| Directions for this task |
The data below has to be returned exactly, down to the last character.

| Material provided |
━━━━
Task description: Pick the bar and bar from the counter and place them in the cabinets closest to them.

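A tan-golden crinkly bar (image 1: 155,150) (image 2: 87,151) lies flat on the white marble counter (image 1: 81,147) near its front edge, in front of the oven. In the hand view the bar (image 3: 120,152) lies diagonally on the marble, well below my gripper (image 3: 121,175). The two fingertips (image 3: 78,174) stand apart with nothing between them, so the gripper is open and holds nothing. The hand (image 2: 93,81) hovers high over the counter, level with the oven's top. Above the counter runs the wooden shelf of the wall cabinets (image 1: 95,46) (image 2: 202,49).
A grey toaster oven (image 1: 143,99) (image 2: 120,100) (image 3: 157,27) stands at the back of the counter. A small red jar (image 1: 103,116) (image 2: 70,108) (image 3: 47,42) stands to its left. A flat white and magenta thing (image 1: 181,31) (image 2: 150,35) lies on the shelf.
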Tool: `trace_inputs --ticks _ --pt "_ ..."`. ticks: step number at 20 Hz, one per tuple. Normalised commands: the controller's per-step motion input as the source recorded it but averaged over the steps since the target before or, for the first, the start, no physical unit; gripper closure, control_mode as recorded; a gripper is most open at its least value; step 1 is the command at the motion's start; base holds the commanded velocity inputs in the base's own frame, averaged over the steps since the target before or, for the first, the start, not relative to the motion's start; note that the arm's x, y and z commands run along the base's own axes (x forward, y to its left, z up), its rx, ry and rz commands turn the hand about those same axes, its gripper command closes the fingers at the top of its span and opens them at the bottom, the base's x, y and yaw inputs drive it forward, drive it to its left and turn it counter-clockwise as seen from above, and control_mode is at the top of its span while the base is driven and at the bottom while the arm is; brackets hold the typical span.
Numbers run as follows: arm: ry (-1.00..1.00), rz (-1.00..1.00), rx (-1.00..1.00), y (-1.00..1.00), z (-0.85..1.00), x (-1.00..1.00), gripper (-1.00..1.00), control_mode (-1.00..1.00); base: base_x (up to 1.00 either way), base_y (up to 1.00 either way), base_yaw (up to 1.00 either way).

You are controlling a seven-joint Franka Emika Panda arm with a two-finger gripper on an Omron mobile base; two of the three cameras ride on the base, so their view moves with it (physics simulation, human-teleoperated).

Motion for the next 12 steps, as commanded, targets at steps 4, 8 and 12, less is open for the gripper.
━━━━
| Exercise output |
Task description: Pick the bar and bar from the counter and place them in the cabinets closest to them.

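A tan-golden crinkly bar (image 1: 155,150) (image 2: 87,151) lies flat on the white marble counter (image 1: 81,147) near its front edge, in front of the oven. In the hand view the bar (image 3: 120,152) lies diagonally on the marble, well below my gripper (image 3: 121,175). The two fingertips (image 3: 78,174) stand apart with nothing between them, so the gripper is open and holds nothing. The hand (image 2: 93,81) hovers high over the counter, level with the oven's top. Above the counter runs the wooden shelf of the wall cabinets (image 1: 95,46) (image 2: 202,49).
A grey toaster oven (image 1: 143,99) (image 2: 120,100) (image 3: 157,27) stands at the back of the counter. A small red jar (image 1: 103,116) (image 2: 70,108) (image 3: 47,42) stands to its left. A flat white and magenta thing (image 1: 181,31) (image 2: 150,35) lies on the shelf.
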Tool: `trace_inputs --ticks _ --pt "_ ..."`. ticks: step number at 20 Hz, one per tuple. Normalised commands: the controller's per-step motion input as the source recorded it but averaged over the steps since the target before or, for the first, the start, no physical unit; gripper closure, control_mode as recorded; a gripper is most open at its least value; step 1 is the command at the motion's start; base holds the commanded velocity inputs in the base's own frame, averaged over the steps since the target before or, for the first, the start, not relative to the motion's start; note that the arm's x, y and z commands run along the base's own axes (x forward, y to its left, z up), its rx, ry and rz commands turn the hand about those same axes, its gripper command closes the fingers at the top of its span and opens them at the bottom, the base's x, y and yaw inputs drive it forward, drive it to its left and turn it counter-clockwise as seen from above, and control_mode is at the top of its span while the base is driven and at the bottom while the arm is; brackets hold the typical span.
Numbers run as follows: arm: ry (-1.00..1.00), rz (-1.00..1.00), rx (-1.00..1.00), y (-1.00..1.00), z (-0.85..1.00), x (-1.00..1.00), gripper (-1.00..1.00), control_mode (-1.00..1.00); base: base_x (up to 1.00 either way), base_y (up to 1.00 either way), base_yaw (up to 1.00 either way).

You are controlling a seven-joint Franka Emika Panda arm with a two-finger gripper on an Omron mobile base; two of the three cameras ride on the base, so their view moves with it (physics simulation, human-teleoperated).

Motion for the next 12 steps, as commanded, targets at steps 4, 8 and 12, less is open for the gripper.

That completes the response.